In the data below, count how many lines contain "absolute" and give that number by itself.

Stored data:
----
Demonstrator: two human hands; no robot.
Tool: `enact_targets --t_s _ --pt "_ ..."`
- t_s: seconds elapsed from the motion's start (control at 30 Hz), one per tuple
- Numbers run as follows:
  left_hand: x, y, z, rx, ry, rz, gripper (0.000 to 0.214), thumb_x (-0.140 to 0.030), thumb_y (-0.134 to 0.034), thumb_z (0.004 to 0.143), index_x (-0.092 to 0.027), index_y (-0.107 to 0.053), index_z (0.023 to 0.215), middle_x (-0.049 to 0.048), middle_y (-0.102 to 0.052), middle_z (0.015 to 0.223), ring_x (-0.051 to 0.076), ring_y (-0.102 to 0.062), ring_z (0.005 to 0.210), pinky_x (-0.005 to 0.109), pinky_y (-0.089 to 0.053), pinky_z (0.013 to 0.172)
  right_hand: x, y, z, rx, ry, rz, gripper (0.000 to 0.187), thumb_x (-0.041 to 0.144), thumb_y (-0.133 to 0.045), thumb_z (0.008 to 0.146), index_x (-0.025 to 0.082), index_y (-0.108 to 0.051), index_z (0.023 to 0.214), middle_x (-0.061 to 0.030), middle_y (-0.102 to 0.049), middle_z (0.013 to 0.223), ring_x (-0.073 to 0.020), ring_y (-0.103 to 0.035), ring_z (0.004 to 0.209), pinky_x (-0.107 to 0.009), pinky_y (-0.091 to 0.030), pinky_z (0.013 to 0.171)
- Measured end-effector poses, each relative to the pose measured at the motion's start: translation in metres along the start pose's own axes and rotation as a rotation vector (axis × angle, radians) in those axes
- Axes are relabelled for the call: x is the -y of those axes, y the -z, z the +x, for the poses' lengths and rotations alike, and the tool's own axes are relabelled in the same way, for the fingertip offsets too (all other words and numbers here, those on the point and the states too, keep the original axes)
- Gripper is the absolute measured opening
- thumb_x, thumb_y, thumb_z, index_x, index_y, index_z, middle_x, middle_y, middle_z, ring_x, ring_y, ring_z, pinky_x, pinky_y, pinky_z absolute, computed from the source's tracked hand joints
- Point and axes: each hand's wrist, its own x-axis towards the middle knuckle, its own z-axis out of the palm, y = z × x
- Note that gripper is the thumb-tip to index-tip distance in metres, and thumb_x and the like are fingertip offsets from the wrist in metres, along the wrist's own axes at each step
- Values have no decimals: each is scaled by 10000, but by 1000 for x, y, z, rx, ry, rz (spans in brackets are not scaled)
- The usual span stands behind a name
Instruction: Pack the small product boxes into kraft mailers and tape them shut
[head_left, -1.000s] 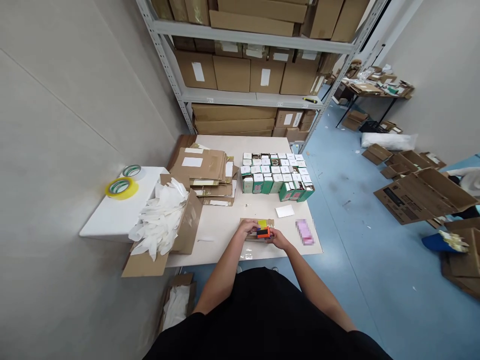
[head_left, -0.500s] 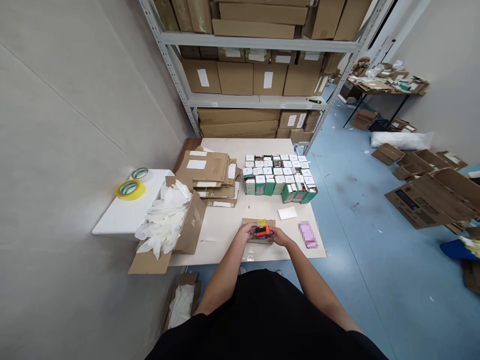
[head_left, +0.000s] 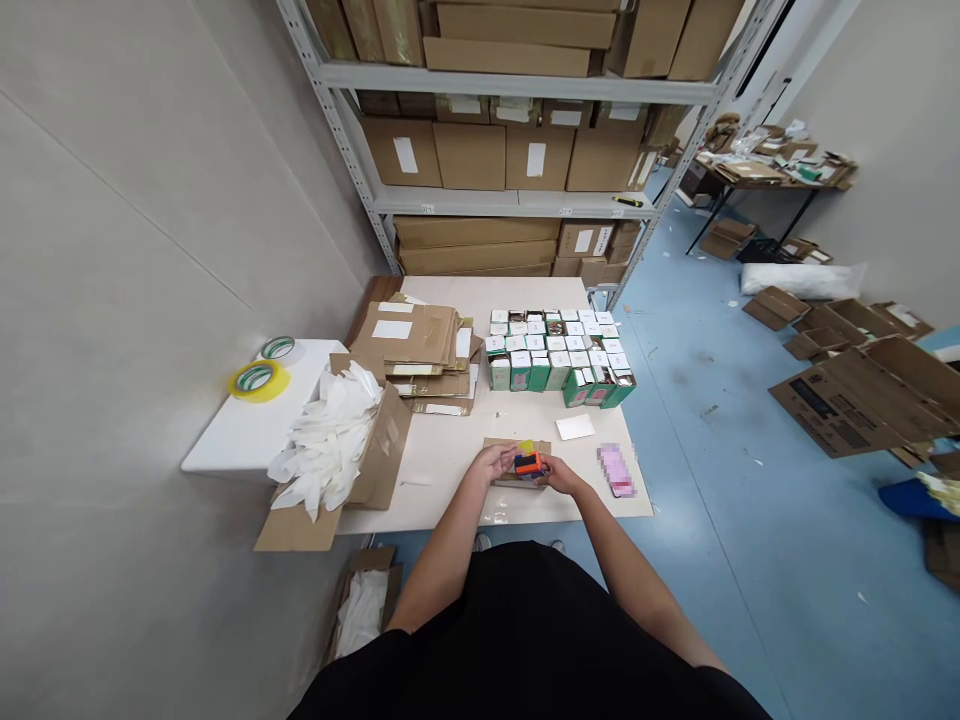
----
Written answer:
2